Rodriguez believes it is inevitable that political change will accompany economic change and acknowledges that plans on paper have not yet been put into practice, though he attributes this to the party’s old guard, to which he belongs. “One presumes, since there has been no explanation, that these changes were delayed by currents of thought more attuned to the old socialist manuals than to reality. They’re also being slowed by a well-off, sluggish bureaucracy,” he says.

He attributes the July 11 protests to a social malaise caused by a complicated economic environment made even worse by the pandemic and measures taken by the former US administration, which have not yet been reversed, that are exacerbating the embargo.

Though he believes the demonstrations cannot be ignored, he rejects accusations they are simply acts of vandalism orchestrated from abroad. While he acknowledges having seen violent incidents, he considers them to be isolated events: “I do not subscribe to the overly simplistic description of the protesters, even though videos do show some acts of vandalism within the broadly diverse crowds.” He points to specific cases of fake videos, some of which were shared on his own blog, Segunda Cita, that mobilized some government supporters.

In terms of the subsequent repression, the singer says he rejects all forms of violence but denies there has been a significant amount. “The demonstrators walked through the main streets, passed by municipal government offices, walked past party headquarters and even past the police. There wasn’t any repression, though later, in other cities, there definitely was. Because it’s Cuba, repression gets amplified, though we know that those who are pointing it out witness much more brutality in their own countries,” he says.

Rodriguez claims the summary trials are a holdover from a 19th century Spanish law. He justifies their use by claiming that the legal system was overwhelmed within a few hours. After having consulted, he says, with a lawyer, he learned this type of proceeding is typically used for minor crimes that only involve fines. “When you are talking about prison, it becomes more critical because of the need for guarantees,” he says.
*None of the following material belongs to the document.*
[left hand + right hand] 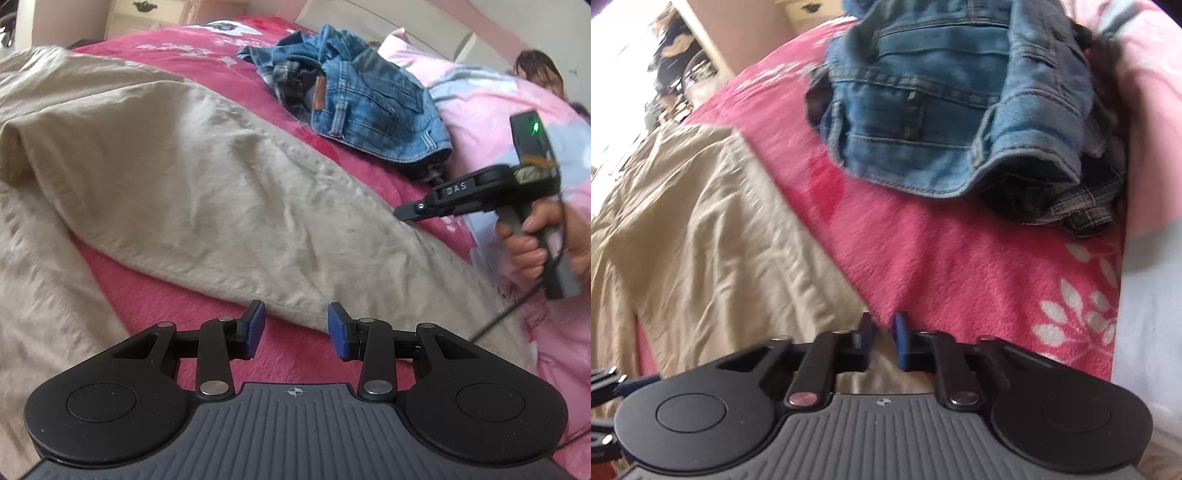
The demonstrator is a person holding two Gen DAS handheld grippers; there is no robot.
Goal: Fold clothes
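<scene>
On the bed (155, 295): one beige garment (184, 177), one denim jacket (934, 99); left gripper (296, 329) open, right gripper (883, 341) nearly closed, empty.

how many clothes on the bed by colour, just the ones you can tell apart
beige garment: 1
blue denim garment: 1
dark plaid garment, partly under the denim: 1
total: 3

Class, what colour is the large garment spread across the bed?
Beige garment, plain with no pattern; it shows best in the left wrist view.
</scene>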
On his blog he has called for the release of the peaceful protesters.

The artist claims that for years he has tried to convince the government to make seemingly inconsequential changes — he cites the modernization of recording studios — that were not carried out even when economic conditions were better, suggesting authorities’ resistance to change. However, his criticisms are tempered with a mention to the technological limitations imposed by US sanctions.

Rodriguez, who used the interview as an opportunity to criticize certain decisions such as the sale of essential goods in hard currency stores, asserts the solution to the country’s problems lies in talking to those with differing opinions. “We all have the right to to be respected, listened to and cared for,” he says, especially given the discontent on the part of young people, who are being called upon to change the country and solve its problems.

That is why he is calling for dialogue, without failing to mention, of course, the country to the north. “Do we not hold discussions with the superpower that treats us badly in word and in deed? What would be so difficult about discussing things among ourselves? We must listen to all voices, and even more so to our own.”